This lack of flexibility to specify semantic trajectories at multiple levels of abstraction regarding geometric and contextual information, as well as events, and the lack of the capability to link these specifications so as to be able to switch between abstractions flexibly, is a common feature among previous efforts. In addition to that, to the best of our knowledge, there is no work that considers the requirements of analysis tasks in structuring trajectories, so as to support fundamental types of data and transformations between them.

Specifically, considering data transformations for analysis tasks, apart from the structural transformations between or within the different types of spatio-temporal data specified in Sect. 2, there exist transformations that change the scale, or level of detail, which may be beneficial for particular tasks. For example, Chu et al. [13] transform trajectories into sequences of traversed map regions (e.g.streets) and apply text mining methods for discovery of ”topics”, i.e. combinations of regions that have a high probability of co-occurrence in one trip. The extraction of ”topics” is done for different time intervals.
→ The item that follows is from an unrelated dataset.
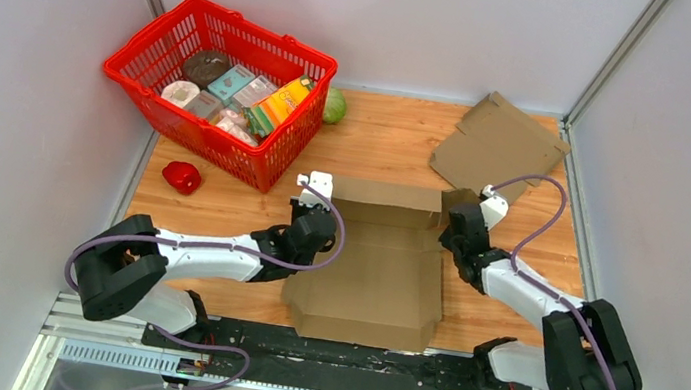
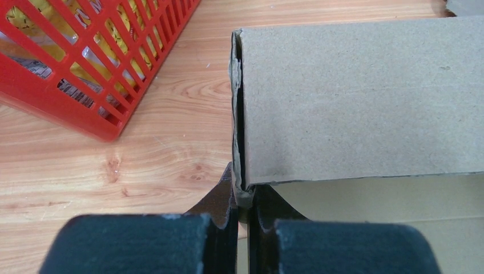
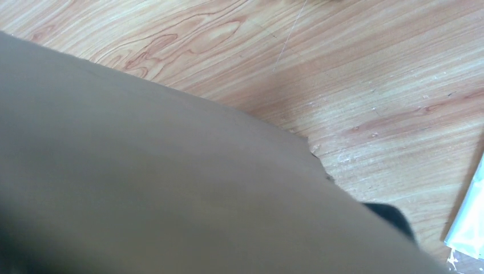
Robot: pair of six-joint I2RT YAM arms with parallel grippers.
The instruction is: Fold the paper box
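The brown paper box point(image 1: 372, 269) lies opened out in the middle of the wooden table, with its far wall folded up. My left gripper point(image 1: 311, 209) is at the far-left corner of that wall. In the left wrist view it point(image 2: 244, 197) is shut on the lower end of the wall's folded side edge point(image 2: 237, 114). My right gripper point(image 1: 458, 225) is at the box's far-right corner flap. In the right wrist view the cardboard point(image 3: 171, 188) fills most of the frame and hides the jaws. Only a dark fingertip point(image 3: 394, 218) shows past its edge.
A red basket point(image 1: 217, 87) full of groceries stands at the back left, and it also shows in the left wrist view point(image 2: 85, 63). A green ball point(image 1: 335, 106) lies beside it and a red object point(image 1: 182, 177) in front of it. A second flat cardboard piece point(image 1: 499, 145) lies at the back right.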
By investigating the temporal evolution of the topics, it is possible to understand where objects travel in different times of the day and days of the week. Al-Dohuki et al. [1] transform trajectories into texts consisting of region names and text labels denoting speeds (low, medium, and high). Furthermore, a discrete representation of aggregated movements between places can be treated as a graph, to which graph analysis methods can be applied [15, 18]. As such, these various transformations enable the comprehensive analysis of traffic data from multiple complementary perspectives [9].
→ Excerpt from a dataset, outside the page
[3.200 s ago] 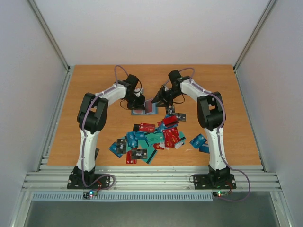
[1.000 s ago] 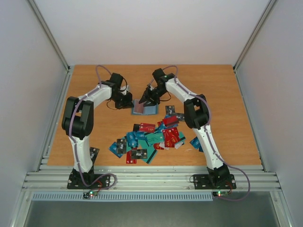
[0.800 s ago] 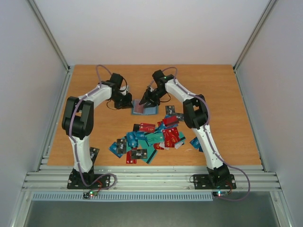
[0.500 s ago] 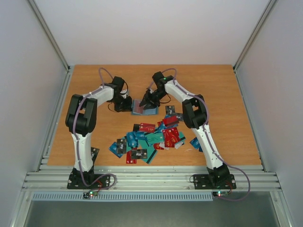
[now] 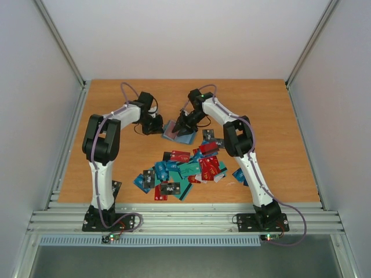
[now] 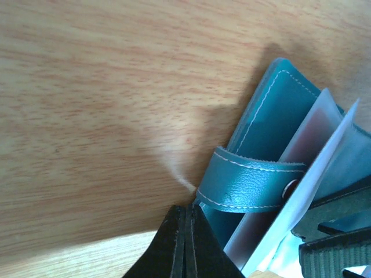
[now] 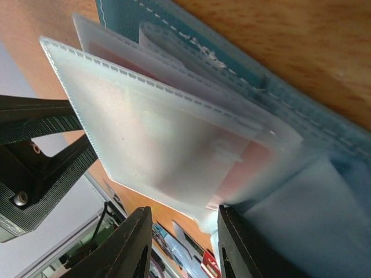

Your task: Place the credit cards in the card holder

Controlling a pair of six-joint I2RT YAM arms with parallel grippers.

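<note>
Your teal-blue stitched folding card holder point(image 6: 264, 124) lies open at the far middle of the orange wooden table point(image 5: 266, 110). It sits beyond the heap of red, teal, blue and black plastic credit cards point(image 5: 185, 169). Your left gripper point(image 6: 186, 209) is pressed together, tip beside the holder's strap point(image 6: 249, 185). Your right gripper point(image 7: 182, 213) is spread, a corner of the clear plastic sleeves point(image 7: 174, 139) between its fingers point(image 7: 130, 243), seemingly unpinched.

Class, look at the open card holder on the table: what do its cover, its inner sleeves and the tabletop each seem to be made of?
Cover: likely leather or imitation, matte teal, fine grain, pale stitching. Sleeves: thin translucent plastic, frosted, dotted edge seam. Tabletop: wood or wood-look laminate, smooth, orange-brown grain lines.
</note>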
To the best of our knowledge, the ontology presented in this paper for the specification of semantic trajectories, namely the datAcron ontology, is the first one to provide the flexibility needed to represent trajectories at multiple, interlinked levels of abstractions. Furthermore, and to a greater extent than other models and ontologies proposed, it is validated in the context of data transformations needed by analysis tasks, in highly complex problem cases in the aviation domain.

The datAcron ontology has been succinctly presented in [25, 28]. Here we delve into the details of the specifications, while, also to a greater extent and detail than all previous publications, we show in detail how the datAcron ontology supports a wide range of generic data transformations that are required by analysis tasks, supporting the provision of information at various levels of analysis and form.
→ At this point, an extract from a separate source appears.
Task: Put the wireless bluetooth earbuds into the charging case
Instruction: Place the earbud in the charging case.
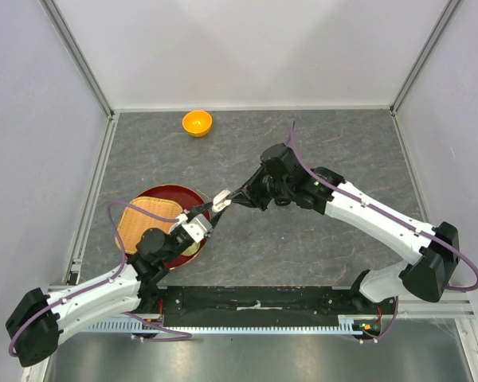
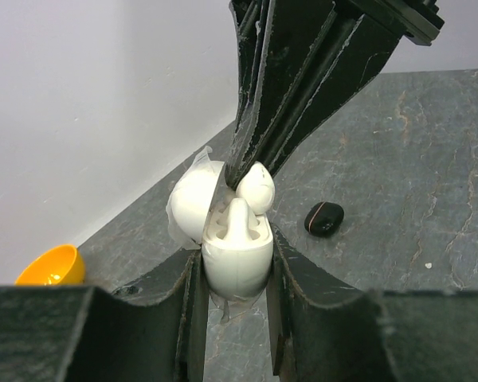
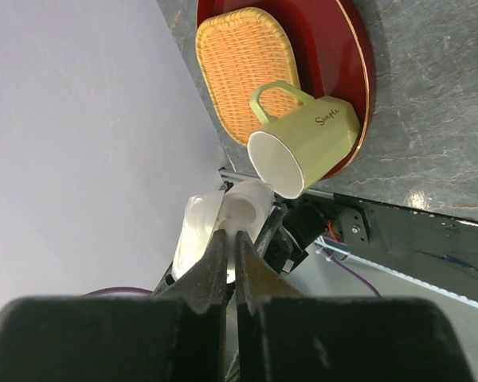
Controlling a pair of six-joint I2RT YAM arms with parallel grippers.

4 The Flow Management Domain

To be able to show concrete examples of specifications and examples of exploiting data, in this section we provide basic background information and specify the types of entities and data required in data analysis scenarios from the air traffic management (ATM) domain, concerning flow management (FM). It must be clarified that the datAcron ontology has been designed and implemented as a generic ontology to satisfy needs for the representation of trajectories across domains, supporting a wide range of generic data transformations that are required by analysis tasks.

Flow management (FM) has been chosen, because it provides some of the most explorative scenarios in the aviation domain, requiring data transformations that meet and go beyond the most common needs for exploiting trajectory data in other domains. In addition to this, FM is an extremely important service for airlines to operate in a safe and efficient way, complementary to air traffic control (ATC). The objective of FM is to ensure an optimum flow of air traffic. In brief, its objectives include (a) detecting cases where air traffic demand at times exceeds the available capacity of the ATC system and (b) imposing flight regulations to resolve these demand-capacity imbalances.

In demand-capacity imbalance situations, the expected number of flights in some part of the airspace, called sector, exceeds the prescribed sector capacity, i.e. the capability of the air traffic controllers responsible for this sector to handle flights safely: this results to the occurrence of hotspots. Regulations change the departure times of some flights in order to prevent sector overload. This results in flight delays and thus increased costs of operations. These delays can also result in creating new hot spots at other times and/or in other sectors, with cascading effects to the whole system. The capability to predict the emergence of hot spots well in advance could be used to improve flight planning, decisions on active sector configurations used (specified below), and it can improve assessment of regulations that should be imposed to reduce the occurrences of hot spots, resulting in fewer and smaller delays. However, it is currently not clear how to achieve these goals. This is mainly due to the existing factors of uncertainty, and thus to the low predictability of the actual operations (e.g. of actual trajectories and events) taking place at specific time instants. Hence, it is necessary to analyse available historical data to identify patterns of human experts’ decision-making, revealing expert knowledge (e.g. features, rules and criteria) likely to be used in different circumstances.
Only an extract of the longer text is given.